Classification models serve as supervised tools for organising documents into specific categories. Semantic search emerges as a practical solution for managing new categories and scaling up seamlessly to huge data. Its capability to integrate additional information without extensive retraining adds to its straightforward and reliable nature. Utilizing a nearest neighbors approach, semantic search robustly tackles imbalances in data distribution, ensuring resilient classification across diverse datasets. This adaptability, paired with Faiss library’s advanced capabilities, underscores the transformative potential of semantic search in reshaping the classification landscape. Further, its flexibility strikes a balance between computational efficiency and the evolving nature of datasets.

Implementation of classification models involves two primary approaches: utilizing pre-trained models or training models from scratch/fine-tuning existing ones. Pre-trained models have been trained on a large dataset for a general task which can be fine-tuned for a specific application / task or used directly by loading the model. In contrast, training a model from scratch involves building and training an artificial intelligence model without relying on pre-existing weights or knowledge.

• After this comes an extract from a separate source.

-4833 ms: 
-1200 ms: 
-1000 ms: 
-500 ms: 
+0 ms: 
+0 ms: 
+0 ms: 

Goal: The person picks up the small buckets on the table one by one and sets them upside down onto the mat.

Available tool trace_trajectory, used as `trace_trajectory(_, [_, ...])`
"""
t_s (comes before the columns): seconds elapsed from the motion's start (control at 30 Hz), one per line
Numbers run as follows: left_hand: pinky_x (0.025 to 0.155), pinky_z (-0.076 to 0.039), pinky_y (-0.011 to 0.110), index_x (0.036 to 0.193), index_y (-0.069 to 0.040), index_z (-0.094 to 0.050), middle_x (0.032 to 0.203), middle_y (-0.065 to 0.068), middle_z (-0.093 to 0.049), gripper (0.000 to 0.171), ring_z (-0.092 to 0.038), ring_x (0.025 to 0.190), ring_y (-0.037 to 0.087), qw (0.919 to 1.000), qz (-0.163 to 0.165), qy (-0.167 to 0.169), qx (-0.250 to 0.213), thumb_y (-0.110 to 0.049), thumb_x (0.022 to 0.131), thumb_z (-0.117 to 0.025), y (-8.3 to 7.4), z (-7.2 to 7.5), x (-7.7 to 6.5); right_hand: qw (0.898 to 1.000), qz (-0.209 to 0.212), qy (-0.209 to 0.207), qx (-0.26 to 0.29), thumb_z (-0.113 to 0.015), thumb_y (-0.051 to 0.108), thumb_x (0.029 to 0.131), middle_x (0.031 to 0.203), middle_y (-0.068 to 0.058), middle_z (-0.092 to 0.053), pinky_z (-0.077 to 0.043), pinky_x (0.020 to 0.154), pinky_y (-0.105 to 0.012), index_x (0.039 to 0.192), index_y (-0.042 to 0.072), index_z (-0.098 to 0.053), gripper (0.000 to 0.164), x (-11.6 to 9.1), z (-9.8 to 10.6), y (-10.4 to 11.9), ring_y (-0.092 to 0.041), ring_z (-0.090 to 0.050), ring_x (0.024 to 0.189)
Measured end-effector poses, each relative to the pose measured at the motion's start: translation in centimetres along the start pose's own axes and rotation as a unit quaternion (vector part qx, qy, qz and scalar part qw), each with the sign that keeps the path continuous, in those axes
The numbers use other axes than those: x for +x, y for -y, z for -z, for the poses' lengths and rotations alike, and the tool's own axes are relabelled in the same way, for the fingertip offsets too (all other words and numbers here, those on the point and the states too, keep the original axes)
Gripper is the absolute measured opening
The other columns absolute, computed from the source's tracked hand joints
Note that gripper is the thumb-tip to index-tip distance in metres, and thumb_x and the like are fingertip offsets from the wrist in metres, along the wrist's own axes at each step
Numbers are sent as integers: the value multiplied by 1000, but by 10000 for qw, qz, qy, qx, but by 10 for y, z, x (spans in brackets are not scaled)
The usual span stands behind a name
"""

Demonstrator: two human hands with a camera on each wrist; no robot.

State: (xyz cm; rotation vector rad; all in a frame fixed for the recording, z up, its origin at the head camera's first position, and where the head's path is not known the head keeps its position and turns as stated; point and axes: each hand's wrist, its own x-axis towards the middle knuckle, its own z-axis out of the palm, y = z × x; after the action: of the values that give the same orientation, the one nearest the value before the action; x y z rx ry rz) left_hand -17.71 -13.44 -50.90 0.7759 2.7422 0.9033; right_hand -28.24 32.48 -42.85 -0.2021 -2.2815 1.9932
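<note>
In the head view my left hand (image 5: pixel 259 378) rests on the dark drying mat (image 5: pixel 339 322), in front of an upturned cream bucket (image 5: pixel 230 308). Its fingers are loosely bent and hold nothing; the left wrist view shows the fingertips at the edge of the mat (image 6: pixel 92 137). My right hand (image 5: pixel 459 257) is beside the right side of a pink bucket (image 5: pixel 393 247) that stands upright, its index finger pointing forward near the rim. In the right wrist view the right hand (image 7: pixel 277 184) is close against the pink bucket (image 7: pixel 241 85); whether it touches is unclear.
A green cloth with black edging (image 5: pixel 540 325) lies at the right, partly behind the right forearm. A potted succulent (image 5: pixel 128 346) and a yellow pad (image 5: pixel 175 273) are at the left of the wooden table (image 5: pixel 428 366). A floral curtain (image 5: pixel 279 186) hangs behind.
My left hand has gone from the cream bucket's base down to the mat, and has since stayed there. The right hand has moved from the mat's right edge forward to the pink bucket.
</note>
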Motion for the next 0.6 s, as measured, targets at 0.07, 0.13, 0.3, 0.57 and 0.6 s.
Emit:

Each method comes with its own set of limitations. While pre-trained models offer convenience, they may not always be optimal as the training data might differ from our specific dataset. On the other hand, training models from scratch or fine-tuning requires a substantial amount of data and resources to generate meaningful results. Additionally, both models need re-training if new categories emerge.

In this blog post, we will begin by highlighting the advantages of adopting a semantic search approach. We will then delve into an exploration of Faiss, elucidating its different index types. To illustrate the practical application of this approach, we will walk through a use case involving a news dataset.

Image Reference

Utilizing a semantic approach to tackle classification problems offers several notable advantages:

1.Efficient Handling of New Categories or Data:

Eliminates Full Retraining: There is no need to train or fine-tune a new model from scratch. Simply generate embeddings (convert text to vectors) for the new data and incorporate it into the existing index. This approach eliminates the need for extensive hardware resources that would otherwise be required for training a new model.

2. Scalability:

Flexible Data Addition: Scaling becomes hassle-free as new data (embeddings) can be seamlessly added to the existing index. This flexibility ensures smooth integration of additional information without the need for extensive model retraining. We utilise Faiss as it can scale from millions to billions of rows of data.

3. Handling Data Imbalance:

Mitigating Imbalance: The approach leverages a nearest neighbours approach, mitigating concerns related to imbalances in the data. This ensures that classification is not significantly affected by variations in the distribution of data across various categories. Hence this approach doesn’t need a lot of pre-processing for imbalance in the dataset.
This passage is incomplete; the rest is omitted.